Vegetables that need to be started from seedlings should be put in small containers that can be cared for close to the house until they are strong enough to be moved to what I call their “forever homes.” It’s also time to pick up several varieties of peppers, tomatoes, zucchini, squashes and herbs from the local farmer’s markets. Soon after you see the tomatoes for purchase, cucumbers and eggplants will follow.

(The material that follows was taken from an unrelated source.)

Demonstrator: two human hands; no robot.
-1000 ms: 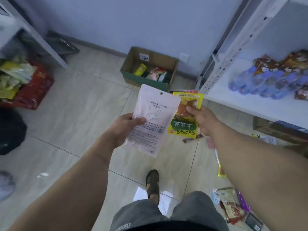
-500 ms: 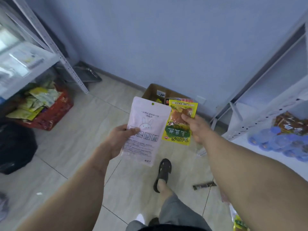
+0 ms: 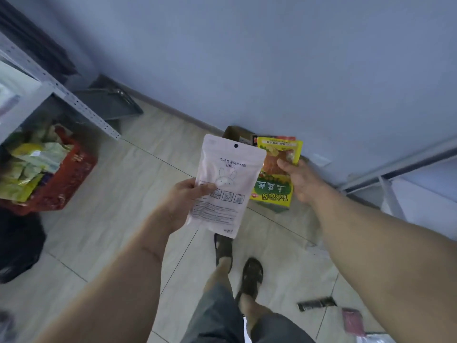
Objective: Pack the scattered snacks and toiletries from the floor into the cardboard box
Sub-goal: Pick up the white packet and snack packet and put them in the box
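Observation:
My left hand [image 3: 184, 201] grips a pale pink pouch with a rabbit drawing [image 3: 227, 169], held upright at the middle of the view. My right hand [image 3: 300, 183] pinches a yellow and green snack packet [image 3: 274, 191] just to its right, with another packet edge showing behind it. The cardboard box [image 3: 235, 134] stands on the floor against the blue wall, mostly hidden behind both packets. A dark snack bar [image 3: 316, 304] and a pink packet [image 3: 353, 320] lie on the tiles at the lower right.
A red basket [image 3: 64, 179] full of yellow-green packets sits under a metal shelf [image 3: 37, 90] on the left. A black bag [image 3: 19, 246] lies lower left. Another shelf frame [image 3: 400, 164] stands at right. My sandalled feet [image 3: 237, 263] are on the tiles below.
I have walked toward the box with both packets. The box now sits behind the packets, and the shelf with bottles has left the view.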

Specialty varieties for seed starting should be done with great care, only a couple of seeds per container, and fertilized with a seaweed root stimulator. Stagger lettuce seedlings and beets so they stay at various stages of development, and as you are cooking from one, there’s another just behind it for consumption. This insures you will always have what you need for salads. I always plant the usual varieties of tomatoes found in the markets because the Bonnie Bell man knows what works here and takes that confusion out of the equation for you. Buy what you will eat; however, there’s nothing more delightful than growing heirloom purple’s such, as Black Beauties, Blue Cream Berries, Cherokee Purples or the tiger striped Green Zebra. They are all different and create not only a spectacular display to wow your Instagram, but they add something quite unique and lovely to your plate.
In our part of the country, fruit trees are planted after the danger of a cold snap has passed. Prep the soil in the garden for these and directly place where you want these to live and grow long term. Be conscious of the wild life as they also love fruits and will partake.
Citrus can be a little tricky, and I have the grapefruits, lemons and limes now in the orchard but not before spending a full year closer to where I have kept an eye on them. Same thing goes for those dragon fruits, olives and pomegranates. Don’t forget to fertilize everything and keep an eye out for pests. Acting early on can save or kill all of your efforts. I recommend a daily walk through the gardens making notes of who needs what so everyone remains “living a sweet life” in there.
Flowering gardens, or as we call them cutting gardens, are one of the most special because you can literally eat from them, decorate your home with them and they act as a big stage attracting all your best friends to pollinate your hard work in the main garden. During March you should be tucking sun flower seeds into your vegetable beds to help support the plants and give a show of color to your creation. Dahlias, zinnias and marigolds can provide you with bouquets for your table and to share with your friends.
Finally, the herb garden is a mainstay that once established can and will find you throughout the year cooking more amazing dishes than you thought possible. The main players that you will want to get planted now are, as I say, “all of them.” Even if you do not particularly like rosemary, you’ll discover that many of your herbs protect against disease and can be used in herbal medicine for your home apothecaries. That, of course, along with companion planting is a subject for another time!
Keep on planting and may your garden grow!